▶ [Action item] Please set down each of the lines below once more, exactly, omitting all pictures.

....................

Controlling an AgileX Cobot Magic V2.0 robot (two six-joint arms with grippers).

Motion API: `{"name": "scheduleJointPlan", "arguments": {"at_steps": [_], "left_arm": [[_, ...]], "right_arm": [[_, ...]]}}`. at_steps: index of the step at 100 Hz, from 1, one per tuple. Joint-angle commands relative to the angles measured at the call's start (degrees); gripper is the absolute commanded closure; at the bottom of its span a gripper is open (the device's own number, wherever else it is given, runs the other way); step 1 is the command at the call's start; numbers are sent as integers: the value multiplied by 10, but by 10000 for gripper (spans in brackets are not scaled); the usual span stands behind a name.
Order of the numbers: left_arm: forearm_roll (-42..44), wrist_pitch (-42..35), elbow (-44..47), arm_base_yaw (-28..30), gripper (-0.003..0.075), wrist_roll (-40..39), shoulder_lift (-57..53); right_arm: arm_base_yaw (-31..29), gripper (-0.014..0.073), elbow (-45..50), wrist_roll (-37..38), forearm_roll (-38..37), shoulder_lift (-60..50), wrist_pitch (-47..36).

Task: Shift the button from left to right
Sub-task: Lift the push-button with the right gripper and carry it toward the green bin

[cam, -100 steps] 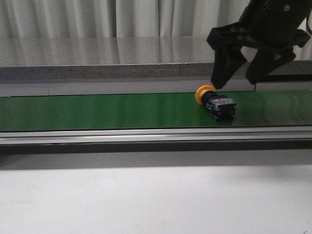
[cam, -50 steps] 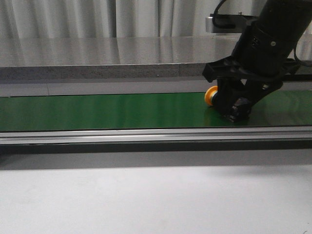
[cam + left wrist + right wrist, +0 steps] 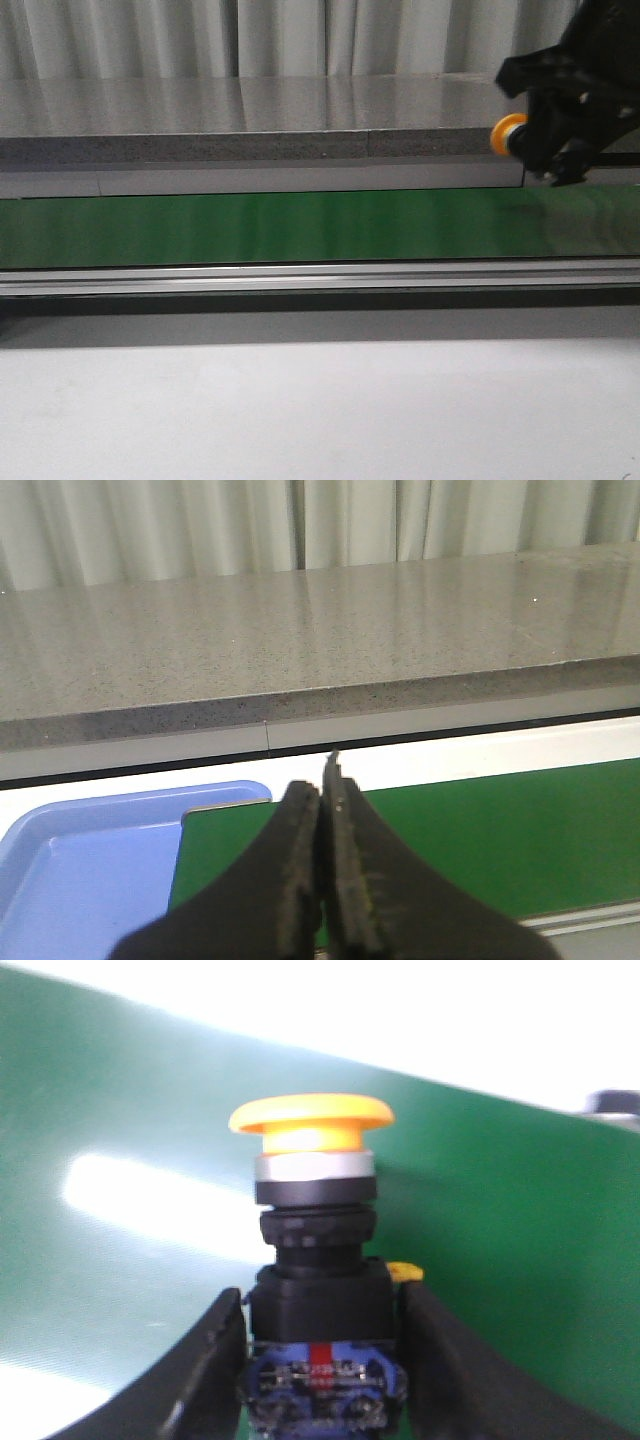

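- Belt (image 3: 250, 228) is lying bare across the left and middle; your left gripper (image 3: 325, 810) is sitting pressed together there, holding nothing.
- At far right, your right gripper (image 3: 553, 150) is clamping the button (image 3: 508, 135) above the belt, cap pointing left.

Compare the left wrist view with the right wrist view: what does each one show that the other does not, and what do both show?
Only the left wrist view shows the blue tray, the grey counter and the left tool, shut on nothing. Only the right wrist view shows the button, its yellow cap pointing away from the camera, gripped at its black body by the right tool. Both show the green belt.
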Motion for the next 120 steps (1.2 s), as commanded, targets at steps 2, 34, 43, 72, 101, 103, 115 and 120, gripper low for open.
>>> {"name": "scheduleJointPlan", "arguments": {"at_steps": [2, 34, 43, 72, 101, 103, 115, 120], "left_arm": [[0, -49, -15, -5, 740, -1, 3], [0, -49, -15, -5, 740, -1, 3], [0, -49, -15, -5, 740, -1, 3], [0, -49, -15, -5, 740, -1, 3], [0, -49, -15, -5, 740, -1, 3], [0, -49, -15, -5, 740, -1, 3], [0, -49, -15, -5, 740, -1, 3], [0, -49, -15, -5, 740, -1, 3]], "right_arm": [[-52, 305, -18, -35, -5, -45, -14], [-228, 305, -39, -143, -4, -47, 11], [-262, 305, -47, -158, -2, -47, 3], [-334, 305, -47, -206, -2, 5, -23], [-348, 305, -47, -215, -1, 88, -29], [-348, 305, -47, -215, -1, 93, -30], [-348, 305, -47, -215, -1, 111, -35], [-348, 305, -47, -215, 0, 115, -37]]}}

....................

▶ [Solution for this task]
Controlling an AgileX Cobot Magic V2.0 robot (two six-joint arms with grippers).

Motion API: `{"name": "scheduleJointPlan", "arguments": {"at_steps": [_], "left_arm": [[_, ...]], "right_arm": [[_, ...]]}}`. at_steps: index of the step at 100 Hz, from 1, one per tuple. Joint-angle commands relative to the angles measured at the call's start (degrees); gripper is the absolute commanded closure; at the bottom of its span a gripper is open (the device's own number, wherever else it is given, runs the other way); step 1 is the command at the call's start; numbers are sent as integers: the value multiplied by 10, but by 10000 for gripper (spans in brackets are not scaled); the usual span stands behind a name.
Order of the numbers: left_arm: forearm_roll (-42..44), wrist_pitch (-42..35), elbow (-44..47), arm_base_yaw (-28..30), gripper (-0.003..0.075), wrist_roll (-40..39), shoulder_lift (-57..53); right_arm: arm_base_yaw (-31..29), gripper (-0.014..0.073), elbow (-45..50), wrist_roll (-37..38), forearm_roll (-38..37), shoulder_lift (-60..50), wrist_pitch (-47..36).

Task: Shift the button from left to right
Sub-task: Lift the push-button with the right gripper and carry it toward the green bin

[cam, -100 steps] 
[cam, -50 steps] 
[cam + left wrist + right wrist, +0 steps] 

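- Belt (image 3: 250, 228) is lying bare across the left and middle; your left gripper (image 3: 325, 810) is sitting pressed together there, holding nothing.
- At far right, your right gripper (image 3: 553, 150) is clamping the button (image 3: 508, 135) above the belt, cap pointing left.

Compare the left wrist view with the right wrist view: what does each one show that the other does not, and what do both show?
Only the left wrist view shows the blue tray, the grey counter and the left tool, shut on nothing. Only the right wrist view shows the button, its yellow cap pointing away from the camera, gripped at its black body by the right tool. Both show the green belt.
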Motion for the next 120 steps (1.2 s), as commanded, targets at steps 2, 34, 43, 72, 101, 103, 115 and 120, gripper low for open.
>>> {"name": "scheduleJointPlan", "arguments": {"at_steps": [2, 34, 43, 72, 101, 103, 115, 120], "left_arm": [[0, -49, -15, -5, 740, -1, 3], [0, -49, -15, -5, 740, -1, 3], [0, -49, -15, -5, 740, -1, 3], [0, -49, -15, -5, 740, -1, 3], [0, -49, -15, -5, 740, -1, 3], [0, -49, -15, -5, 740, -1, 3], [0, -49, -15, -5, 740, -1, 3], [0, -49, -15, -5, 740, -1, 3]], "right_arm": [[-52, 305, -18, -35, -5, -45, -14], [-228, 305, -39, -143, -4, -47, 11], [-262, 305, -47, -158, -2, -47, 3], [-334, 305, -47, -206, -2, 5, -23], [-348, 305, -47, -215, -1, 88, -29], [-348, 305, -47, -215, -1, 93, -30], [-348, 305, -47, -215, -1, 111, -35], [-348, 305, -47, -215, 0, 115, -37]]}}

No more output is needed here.